■ What to produce
Write out exactly what each line says, starting with the first line below and ending on the one with "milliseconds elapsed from".

■ Material shown
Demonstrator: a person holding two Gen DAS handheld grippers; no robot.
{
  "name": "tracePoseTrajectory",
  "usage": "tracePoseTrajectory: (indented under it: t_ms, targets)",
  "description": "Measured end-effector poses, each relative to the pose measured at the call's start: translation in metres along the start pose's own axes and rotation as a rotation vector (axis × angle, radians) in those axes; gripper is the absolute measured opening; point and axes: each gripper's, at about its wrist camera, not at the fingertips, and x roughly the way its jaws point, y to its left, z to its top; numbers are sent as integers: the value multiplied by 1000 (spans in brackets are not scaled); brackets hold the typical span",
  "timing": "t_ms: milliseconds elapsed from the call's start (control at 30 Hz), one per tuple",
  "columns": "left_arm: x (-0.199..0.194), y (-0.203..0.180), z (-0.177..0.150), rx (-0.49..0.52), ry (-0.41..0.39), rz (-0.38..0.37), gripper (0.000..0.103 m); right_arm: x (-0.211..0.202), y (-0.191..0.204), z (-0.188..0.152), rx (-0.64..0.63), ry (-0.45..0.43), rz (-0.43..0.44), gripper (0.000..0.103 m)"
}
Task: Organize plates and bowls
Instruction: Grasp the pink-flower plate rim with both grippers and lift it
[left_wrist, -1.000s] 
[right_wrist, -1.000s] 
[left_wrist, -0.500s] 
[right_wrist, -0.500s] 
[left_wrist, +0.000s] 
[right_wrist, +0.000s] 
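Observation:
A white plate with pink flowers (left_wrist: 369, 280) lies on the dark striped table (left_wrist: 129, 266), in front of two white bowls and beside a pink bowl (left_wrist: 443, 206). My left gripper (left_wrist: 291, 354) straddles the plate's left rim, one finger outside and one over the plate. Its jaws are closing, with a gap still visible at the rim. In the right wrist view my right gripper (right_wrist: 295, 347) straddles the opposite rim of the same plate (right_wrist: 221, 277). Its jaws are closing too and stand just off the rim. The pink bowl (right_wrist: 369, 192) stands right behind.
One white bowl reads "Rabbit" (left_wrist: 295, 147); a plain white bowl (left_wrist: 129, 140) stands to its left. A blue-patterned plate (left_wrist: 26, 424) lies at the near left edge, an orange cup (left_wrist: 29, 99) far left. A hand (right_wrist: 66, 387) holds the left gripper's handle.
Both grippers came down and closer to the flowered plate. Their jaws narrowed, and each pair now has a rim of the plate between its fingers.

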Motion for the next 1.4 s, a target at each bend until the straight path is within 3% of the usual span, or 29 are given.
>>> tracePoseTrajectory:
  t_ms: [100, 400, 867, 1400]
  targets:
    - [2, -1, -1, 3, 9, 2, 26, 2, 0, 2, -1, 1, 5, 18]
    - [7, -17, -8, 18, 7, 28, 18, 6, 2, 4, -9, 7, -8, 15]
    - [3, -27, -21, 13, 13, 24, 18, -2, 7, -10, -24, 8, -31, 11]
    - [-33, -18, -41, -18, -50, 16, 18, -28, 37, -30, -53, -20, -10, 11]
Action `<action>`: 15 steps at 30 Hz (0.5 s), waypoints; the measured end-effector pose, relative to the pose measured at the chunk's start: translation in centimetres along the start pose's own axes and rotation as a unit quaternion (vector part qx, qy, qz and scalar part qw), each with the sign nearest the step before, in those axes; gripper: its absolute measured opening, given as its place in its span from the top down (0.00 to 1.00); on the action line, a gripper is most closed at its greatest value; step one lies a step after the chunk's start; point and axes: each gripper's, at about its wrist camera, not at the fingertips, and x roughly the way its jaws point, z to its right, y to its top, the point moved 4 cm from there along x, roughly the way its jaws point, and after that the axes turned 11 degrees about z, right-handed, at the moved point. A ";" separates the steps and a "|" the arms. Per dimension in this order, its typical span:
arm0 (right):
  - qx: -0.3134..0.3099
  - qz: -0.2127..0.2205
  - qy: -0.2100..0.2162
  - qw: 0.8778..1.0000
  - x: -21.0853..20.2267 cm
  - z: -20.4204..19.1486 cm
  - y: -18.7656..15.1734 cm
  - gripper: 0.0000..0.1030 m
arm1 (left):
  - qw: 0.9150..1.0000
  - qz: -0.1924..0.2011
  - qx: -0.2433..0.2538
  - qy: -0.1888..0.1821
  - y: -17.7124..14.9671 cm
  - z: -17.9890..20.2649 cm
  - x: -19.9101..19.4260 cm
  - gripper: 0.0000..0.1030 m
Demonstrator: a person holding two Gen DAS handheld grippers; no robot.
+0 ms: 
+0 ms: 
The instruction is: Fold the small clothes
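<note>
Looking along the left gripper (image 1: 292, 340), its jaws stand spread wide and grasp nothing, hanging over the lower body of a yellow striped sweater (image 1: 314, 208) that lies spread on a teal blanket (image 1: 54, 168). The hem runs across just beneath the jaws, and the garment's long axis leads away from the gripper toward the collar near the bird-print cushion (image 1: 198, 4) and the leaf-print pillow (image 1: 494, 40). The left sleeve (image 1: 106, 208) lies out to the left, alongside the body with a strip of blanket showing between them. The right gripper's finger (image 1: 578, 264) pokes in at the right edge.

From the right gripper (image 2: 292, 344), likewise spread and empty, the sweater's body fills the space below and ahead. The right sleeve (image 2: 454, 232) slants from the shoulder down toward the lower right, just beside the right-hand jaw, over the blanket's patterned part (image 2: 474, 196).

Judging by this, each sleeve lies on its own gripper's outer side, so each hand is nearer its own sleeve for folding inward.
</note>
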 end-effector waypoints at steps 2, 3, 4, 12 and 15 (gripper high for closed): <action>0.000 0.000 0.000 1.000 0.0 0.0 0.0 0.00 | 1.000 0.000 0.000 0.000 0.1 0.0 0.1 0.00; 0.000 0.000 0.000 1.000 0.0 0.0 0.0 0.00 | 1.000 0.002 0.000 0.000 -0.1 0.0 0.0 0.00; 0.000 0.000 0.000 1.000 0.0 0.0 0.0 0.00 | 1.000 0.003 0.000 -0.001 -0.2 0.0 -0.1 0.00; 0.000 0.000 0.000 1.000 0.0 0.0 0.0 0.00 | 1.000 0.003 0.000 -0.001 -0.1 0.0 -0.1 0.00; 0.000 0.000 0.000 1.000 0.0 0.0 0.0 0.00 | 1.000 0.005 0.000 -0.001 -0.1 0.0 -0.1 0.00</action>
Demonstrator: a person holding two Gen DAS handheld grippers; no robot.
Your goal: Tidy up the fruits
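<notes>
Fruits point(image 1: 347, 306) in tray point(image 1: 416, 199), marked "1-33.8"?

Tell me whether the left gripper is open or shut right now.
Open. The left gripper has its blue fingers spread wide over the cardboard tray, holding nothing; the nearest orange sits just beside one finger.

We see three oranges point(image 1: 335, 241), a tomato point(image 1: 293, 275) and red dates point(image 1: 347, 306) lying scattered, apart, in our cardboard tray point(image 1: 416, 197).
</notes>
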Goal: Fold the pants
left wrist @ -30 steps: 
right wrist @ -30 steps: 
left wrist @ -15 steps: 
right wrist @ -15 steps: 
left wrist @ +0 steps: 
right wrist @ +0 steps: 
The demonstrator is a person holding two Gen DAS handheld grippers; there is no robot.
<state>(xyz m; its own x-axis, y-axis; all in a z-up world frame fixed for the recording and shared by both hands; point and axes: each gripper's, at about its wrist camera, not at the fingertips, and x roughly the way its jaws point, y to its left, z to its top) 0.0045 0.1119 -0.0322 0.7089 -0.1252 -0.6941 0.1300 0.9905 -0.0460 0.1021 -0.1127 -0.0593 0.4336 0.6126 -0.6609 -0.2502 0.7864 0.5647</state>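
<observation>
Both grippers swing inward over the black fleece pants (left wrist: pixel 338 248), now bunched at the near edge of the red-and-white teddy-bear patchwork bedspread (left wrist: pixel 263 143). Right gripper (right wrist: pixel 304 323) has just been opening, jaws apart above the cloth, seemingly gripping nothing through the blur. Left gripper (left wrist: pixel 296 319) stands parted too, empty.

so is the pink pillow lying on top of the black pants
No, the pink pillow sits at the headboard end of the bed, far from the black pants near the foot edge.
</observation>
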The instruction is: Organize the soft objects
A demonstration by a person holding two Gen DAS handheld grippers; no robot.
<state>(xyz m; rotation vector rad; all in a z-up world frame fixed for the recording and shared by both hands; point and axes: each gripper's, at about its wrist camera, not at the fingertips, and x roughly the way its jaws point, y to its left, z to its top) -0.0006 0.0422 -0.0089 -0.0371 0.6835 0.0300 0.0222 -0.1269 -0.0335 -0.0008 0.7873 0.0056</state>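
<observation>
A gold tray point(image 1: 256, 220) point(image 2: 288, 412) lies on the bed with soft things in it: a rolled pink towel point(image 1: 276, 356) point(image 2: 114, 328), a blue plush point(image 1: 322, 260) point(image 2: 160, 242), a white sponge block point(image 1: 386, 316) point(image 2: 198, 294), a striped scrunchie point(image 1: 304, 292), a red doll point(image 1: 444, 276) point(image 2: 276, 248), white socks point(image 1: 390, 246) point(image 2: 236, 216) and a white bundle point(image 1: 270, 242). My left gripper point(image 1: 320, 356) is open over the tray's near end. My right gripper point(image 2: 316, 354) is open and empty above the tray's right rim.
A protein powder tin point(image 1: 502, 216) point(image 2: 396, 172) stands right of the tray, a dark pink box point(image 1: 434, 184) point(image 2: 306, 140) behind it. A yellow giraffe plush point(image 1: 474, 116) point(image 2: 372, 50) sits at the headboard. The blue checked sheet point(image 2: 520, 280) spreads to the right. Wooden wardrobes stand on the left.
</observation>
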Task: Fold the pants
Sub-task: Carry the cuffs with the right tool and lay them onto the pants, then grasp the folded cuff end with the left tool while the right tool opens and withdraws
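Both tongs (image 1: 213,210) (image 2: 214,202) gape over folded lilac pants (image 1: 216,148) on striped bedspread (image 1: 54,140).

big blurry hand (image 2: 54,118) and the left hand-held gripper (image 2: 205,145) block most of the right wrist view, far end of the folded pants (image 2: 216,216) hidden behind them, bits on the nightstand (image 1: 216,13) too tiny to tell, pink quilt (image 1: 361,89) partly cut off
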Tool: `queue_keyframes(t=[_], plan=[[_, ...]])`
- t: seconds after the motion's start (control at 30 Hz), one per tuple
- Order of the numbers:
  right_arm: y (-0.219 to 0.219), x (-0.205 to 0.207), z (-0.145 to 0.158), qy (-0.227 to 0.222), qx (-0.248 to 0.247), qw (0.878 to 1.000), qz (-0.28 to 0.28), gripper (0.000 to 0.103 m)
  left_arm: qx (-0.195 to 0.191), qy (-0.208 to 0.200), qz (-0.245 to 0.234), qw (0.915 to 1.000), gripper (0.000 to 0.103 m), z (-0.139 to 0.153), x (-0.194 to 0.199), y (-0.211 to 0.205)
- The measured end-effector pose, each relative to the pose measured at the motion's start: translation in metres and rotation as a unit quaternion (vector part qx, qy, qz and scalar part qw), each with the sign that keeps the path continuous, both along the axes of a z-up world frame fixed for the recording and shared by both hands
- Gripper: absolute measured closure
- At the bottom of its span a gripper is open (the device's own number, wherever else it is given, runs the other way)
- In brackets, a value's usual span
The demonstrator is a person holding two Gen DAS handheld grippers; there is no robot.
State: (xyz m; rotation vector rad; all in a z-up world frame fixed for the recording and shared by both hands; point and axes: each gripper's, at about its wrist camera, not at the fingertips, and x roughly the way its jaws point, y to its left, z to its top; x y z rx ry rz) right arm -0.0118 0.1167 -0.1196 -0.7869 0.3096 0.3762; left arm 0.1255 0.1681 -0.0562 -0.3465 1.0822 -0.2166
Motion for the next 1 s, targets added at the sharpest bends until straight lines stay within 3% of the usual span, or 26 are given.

■ Answer to the exercise
Demonstrator: a person holding two Gen DAS handheld grippers; no robot.
{
  "name": "tracePoseTrajectory",
  "usage": "tracePoseTrajectory: (indented under it: t_ms, targets)",
  "description": "Measured end-effector poses, each relative to the pose measured at the call's start: translation in metres along the start pose's own axes and rotation as a rotation vector (axis × angle, radians) in those axes; gripper is the absolute measured opening; point and axes: each gripper's, at about its wrist camera, not at the fingertips, and x roughly the way its jaws point, y to its left, z to its top; numbers are sent as integers: the value multiplied by 1000 (spans in brackets are not scaled); brackets hold the typical span",
  "timing": "t_ms: milliseconds elapsed from the call's start (control at 30 Hz), one per tuple",

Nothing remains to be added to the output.